▸ Problem requirements
Transcribe all the data, leaving each word as it is.

▸ Given material
"""
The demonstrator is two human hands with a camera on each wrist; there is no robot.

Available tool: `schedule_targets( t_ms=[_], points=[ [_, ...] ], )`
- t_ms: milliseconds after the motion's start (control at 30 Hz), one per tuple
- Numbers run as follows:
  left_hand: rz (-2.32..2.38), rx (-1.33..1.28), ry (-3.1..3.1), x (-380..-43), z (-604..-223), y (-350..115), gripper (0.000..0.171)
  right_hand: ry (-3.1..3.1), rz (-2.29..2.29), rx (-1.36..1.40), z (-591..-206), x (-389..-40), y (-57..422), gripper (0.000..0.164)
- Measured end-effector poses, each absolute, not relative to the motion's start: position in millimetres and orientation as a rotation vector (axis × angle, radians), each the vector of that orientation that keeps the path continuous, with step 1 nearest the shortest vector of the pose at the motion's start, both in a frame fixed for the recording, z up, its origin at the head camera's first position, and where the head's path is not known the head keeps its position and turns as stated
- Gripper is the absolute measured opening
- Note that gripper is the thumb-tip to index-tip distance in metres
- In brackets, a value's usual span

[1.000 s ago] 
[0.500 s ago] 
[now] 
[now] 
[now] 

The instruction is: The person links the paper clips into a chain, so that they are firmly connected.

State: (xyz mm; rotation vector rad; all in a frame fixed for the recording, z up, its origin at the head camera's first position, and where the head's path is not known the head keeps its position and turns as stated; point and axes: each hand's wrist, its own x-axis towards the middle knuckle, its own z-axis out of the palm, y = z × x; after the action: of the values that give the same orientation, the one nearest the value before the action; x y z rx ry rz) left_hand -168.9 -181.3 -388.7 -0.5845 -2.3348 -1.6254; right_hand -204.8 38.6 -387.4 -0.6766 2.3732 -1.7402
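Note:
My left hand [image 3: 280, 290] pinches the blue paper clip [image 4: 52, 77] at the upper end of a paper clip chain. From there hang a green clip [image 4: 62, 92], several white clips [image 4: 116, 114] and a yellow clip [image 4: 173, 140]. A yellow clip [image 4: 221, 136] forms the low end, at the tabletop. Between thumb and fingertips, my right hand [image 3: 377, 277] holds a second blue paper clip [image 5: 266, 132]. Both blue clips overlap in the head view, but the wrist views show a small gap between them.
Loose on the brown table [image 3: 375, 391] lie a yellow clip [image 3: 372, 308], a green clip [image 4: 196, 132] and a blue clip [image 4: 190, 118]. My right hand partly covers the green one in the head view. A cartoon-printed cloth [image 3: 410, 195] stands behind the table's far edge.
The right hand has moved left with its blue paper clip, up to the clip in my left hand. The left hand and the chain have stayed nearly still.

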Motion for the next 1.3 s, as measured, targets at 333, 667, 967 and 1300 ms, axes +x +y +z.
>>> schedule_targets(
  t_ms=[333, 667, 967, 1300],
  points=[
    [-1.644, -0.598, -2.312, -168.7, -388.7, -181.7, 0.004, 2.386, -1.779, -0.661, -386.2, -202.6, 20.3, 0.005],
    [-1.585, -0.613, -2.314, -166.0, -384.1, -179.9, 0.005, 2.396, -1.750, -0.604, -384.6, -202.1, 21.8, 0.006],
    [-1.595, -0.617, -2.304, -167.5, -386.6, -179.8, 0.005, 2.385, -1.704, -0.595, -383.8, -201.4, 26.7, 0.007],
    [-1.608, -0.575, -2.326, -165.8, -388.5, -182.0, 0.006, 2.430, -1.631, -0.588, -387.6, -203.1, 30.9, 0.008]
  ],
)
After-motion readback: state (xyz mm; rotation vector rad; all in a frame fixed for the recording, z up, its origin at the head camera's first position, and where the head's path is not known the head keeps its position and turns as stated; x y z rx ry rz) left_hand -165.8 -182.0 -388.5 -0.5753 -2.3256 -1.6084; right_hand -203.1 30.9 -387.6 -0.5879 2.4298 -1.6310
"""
▸ Exercise solution
The demonstrator is two human hands with a camera on each wrist; there is no robot.

Available tool: `schedule_targets( t_ms=[_], points=[ [_, ...] ], )`
- t_ms: milliseconds after the motion's start (control at 30 Hz), one per tuple
- Numbers run as follows:
  left_hand: rz (-2.32..2.38), rx (-1.33..1.28), ry (-3.1..3.1), x (-380..-43), z (-604..-223), y (-350..115), gripper (0.000..0.171)
  right_hand: ry (-3.1..3.1), rz (-2.29..2.29), rx (-1.36..1.40), z (-591..-206), x (-389..-40), y (-57..422), gripper (0.000..0.164)
- Measured end-effector poses, each absolute, not relative to the motion's start: position in millimetres and orientation as a rotation vector (axis × angle, radians), each the vector of that orientation that keeps the path continuous, with step 1 nearest the shortest vector of the pose at the motion's start, both in a frame fixed for the recording, z up, its origin at the head camera's first position, and where the head's path is not known the head keeps its position and turns as stated
- Gripper is the absolute measured opening
- Note that gripper is the thumb-tip to index-tip distance in metres
- In brackets, a value's usual span

[1.000 s ago] 
[0.500 s ago] 
[now] 
[now] 
[now] 

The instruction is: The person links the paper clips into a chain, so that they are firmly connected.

State: (xyz mm; rotation vector rad; all in a frame fixed for the recording, z up, its origin at the head camera's first position, and where the head's path is not known the head keeps its position and turns as stated; point and axes: each hand's wrist, its own x-axis towards the middle knuckle, its own z-axis out of the palm, y = z × x; after the action: of the values that give the same orientation, the one nearest the value before the action; x y z rx ry rz) left_hand -168.9 -181.3 -388.7 -0.5845 -2.3348 -1.6254; right_hand -204.8 38.6 -387.4 -0.6766 2.3732 -1.7402
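Note:
My left hand [image 3: 280, 290] pinches the blue paper clip [image 4: 52, 77] at the upper end of a paper clip chain. From there hang a green clip [image 4: 62, 92], several white clips [image 4: 116, 114] and a yellow clip [image 4: 173, 140]. A yellow clip [image 4: 221, 136] forms the low end, at the tabletop. Between thumb and fingertips, my right hand [image 3: 377, 277] holds a second blue paper clip [image 5: 266, 132]. Both blue clips overlap in the head view, but the wrist views show a small gap between them.
Loose on the brown table [image 3: 375, 391] lie a yellow clip [image 3: 372, 308], a green clip [image 4: 196, 132] and a blue clip [image 4: 190, 118]. My right hand partly covers the green one in the head view. A cartoon-printed cloth [image 3: 410, 195] stands behind the table's far edge.
The right hand has moved left with its blue paper clip, up to the clip in my left hand. The left hand and the chain have stayed nearly still.
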
Motion for the next 1.3 s, as measured, targets at 333, 667, 967 and 1300 ms, axes +x +y +z.
>>> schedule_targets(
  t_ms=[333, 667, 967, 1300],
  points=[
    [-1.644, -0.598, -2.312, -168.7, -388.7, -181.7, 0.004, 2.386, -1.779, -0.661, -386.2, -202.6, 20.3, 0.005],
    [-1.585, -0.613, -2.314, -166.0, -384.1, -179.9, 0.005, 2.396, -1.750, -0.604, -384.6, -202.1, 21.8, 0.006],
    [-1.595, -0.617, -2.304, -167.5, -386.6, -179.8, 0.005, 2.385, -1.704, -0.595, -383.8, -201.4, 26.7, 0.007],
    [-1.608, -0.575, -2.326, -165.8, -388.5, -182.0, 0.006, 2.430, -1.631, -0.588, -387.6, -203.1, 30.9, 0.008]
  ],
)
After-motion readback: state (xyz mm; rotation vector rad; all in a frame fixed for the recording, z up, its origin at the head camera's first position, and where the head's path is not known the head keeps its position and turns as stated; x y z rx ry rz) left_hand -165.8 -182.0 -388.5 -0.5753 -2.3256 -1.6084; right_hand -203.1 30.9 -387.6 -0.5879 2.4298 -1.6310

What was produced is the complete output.